Provided info: Given the small circle has radius of 3, what is the area of the shaded region?

The triangle inscribed in smaller circle is split into 3 isosceles triangles with 2 sides equaling 3.
Using the formula x : x : xsqrt2
You get the side of the inscribed triangle is 3sqrt2

Once you have that you can find the area of the equilateral triangle by splitting it into 2 right triangles and using the pythagorean theorem.
Where x = height
((3sqrt2)/2)^2 + x^2 = (3sqrt2)2^2
18/4 + x^2 = 18
9/2 + x^2 = 18
subtract the 9/2
x^2 = 18 - 4.5 = 13.5
x=sqrt13.5

Then you find the area of the triangle by formula (b*h)/2
3sqrt2*sqrt13.5 = 3sqrt27 = 9sqrt3
lastly divide by 2 = 4.5sqrt3
A=4.5sqrt3

Now you know the area of the original smaller triangle.
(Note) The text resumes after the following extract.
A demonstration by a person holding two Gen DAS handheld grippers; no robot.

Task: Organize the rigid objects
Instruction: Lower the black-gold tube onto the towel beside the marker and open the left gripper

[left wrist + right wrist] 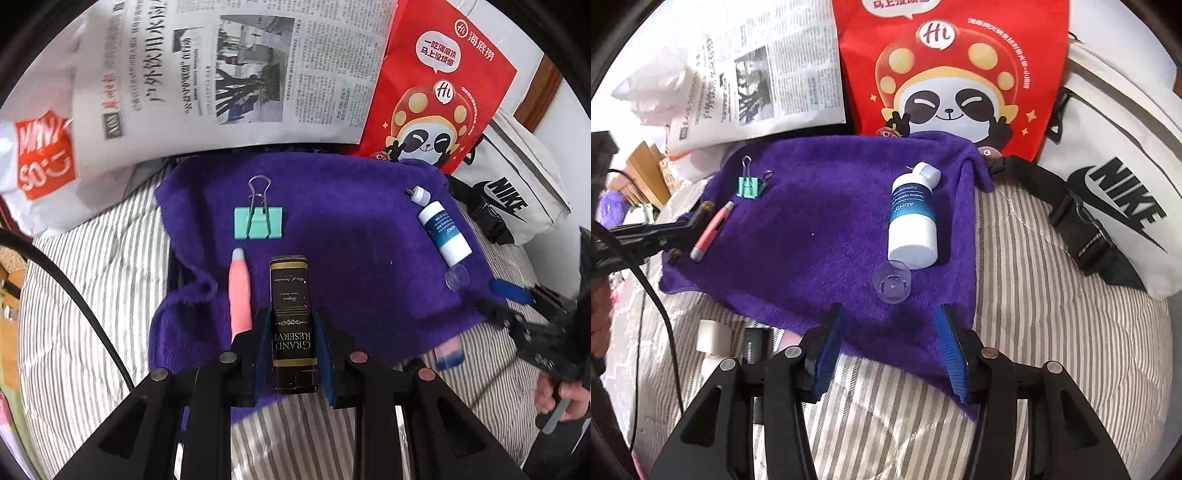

The area of the smaller circle using A=pi r^2 = 9pi

Now given the ratio of the larger triangle to the smaller triangle 4x
You can find the area of the shaded region of the top part by using the two answers above and divide by 3.

4(4.5sqrt3) - 9pi
(18sqrt3 - 9pi)/3

6sqrt3 -3pi

Since the smaller triangle is 1/4 to the larger triangle, we know the larger circle will be 36pi and we already know the area of the larger triangle = 18sqrt3
So in knowing that we can determine the larger shaded region (at the bottom) by subtracting the area of the larger circle by the larger triangle and then divide it all by 3
(36pi - 18srqt3) / 3
which equals
12pi - 6sqrt3

6sqrt3 -3pi + 12pi - 6sqrt3

9pi

Can someone tell me if my math is correct and how can you solve this question in under ~2mins?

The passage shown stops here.